La société Shift réplique que le préjudice moral des sociétés CBV et Bruver n’est pas justifié.
En l’espèce, il a été établi ci-dessus qu’aucune faute de la société Shift dans l’exécution du contrat n’est démontrée. En outre, les sociétés CBV et Bruver ne justifient par aucune pièce l’existence du préjudice réputationnel et d’image qu’elles allèguent.
Le jugement sera confirmé en ce qu’il a débouté les sociétés CBV et Bruver de leur demande de dommages et intérêts au titre d’un préjudice d’image.
Sur la demande de dommages et intérêts de la société Shift au titre de la résistance abusive
La société Shift soutient que par leurs manquements contractuels, les sociétés CBV et Bruver ont fait preuve de mauvaise foi et de résistance abusive en refusant de faire droit à ses demandes de paiement amiables.
Les sociétés CBV et Bruver répliquent qu’il n’existe aucune démonstration de la part de la société Shift de quelconques faute, préjudice et lien de causalité qui justifieraient leur condamnation.
L’article 1240 du code civil dispose que tout fait ayant causé un dommage à autrui oblige celui par lequel le dommage est arrivé à le réparer.
Toutefois, le fait pour une partie de contester la solution du litige est insuffisant pour caractériser une procédure abusive.
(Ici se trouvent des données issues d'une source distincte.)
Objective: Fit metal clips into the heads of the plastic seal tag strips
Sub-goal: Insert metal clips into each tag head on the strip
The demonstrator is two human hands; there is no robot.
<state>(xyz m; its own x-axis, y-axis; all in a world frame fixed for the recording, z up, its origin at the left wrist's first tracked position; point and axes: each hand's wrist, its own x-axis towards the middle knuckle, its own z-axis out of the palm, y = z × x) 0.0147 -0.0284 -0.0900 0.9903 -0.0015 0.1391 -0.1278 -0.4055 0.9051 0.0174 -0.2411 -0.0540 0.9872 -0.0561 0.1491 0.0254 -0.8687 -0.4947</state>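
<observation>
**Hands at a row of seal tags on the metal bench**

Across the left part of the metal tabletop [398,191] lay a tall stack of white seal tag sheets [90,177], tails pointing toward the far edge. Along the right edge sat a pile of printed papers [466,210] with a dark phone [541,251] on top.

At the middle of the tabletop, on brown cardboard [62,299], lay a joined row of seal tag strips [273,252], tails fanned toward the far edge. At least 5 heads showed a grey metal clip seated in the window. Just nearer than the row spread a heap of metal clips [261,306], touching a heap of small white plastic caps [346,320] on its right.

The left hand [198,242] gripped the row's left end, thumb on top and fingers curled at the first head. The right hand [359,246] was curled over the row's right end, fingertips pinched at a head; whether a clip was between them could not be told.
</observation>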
La société Shift ne verse aux débats aucune pièce justifiant le préjudice commercial et financier qu’elle allègue. En outre, la simple résistance à une action de justice ne constitue pas un abus de droit. En l’absence de caractérisation d’un abus de la part des sociétés CBV et Bruver, il convient de débouter la société Shift de sa demande et la décision du tribunal de commerce sera confirmée de ce chef.
Sur les demandes accessoires
Le jugement sera confirmé sur les dépens et sur ses condamnations au titre de l’article 700 du code de procédure civile.
Les sociétés CBV et Bruver, parties qui succombent, seront condamnées in solidum aux dépens d’appel qui seront recouvrés par Me Goubard de la Seral Estelle Goubard conformément à l’article 699 du code de procédure civile.
L’équité commande que les sociétés CBV et Bruver soient condamnées in solidum à verser à la société Shift Capital la somme de 10 000 euros au titre des frais irrépétibles qu’elle a engagés en appel. Les demandes des sociétés CBV et Bruver à ce titre seront rejetées.
PAR CES MOTIFS
La cour, dans la limite de l’appel,
Confirme le jugement du 2 mars 2021 en toutes ses dispositions ;
Y ajoutant,
Condamne in solidum les sociétés CBV Immo et Bruver immo à payer à la société Shift Capital la somme de 10 000 euros au titre de l’article 700 du code de procédure civile ;
Rejette les demandes des sociétés CBV Immo et Bruver immo au titre de l’article 700 du code de procédure civile ;
Condamne in solidum les sociétés CBV Immo et Bruver immo aux dépens d’appel qui seront recouvrés par Me Goubard de la Seral Estelle Goubard conformément à l’article 699 du code de procédure civile.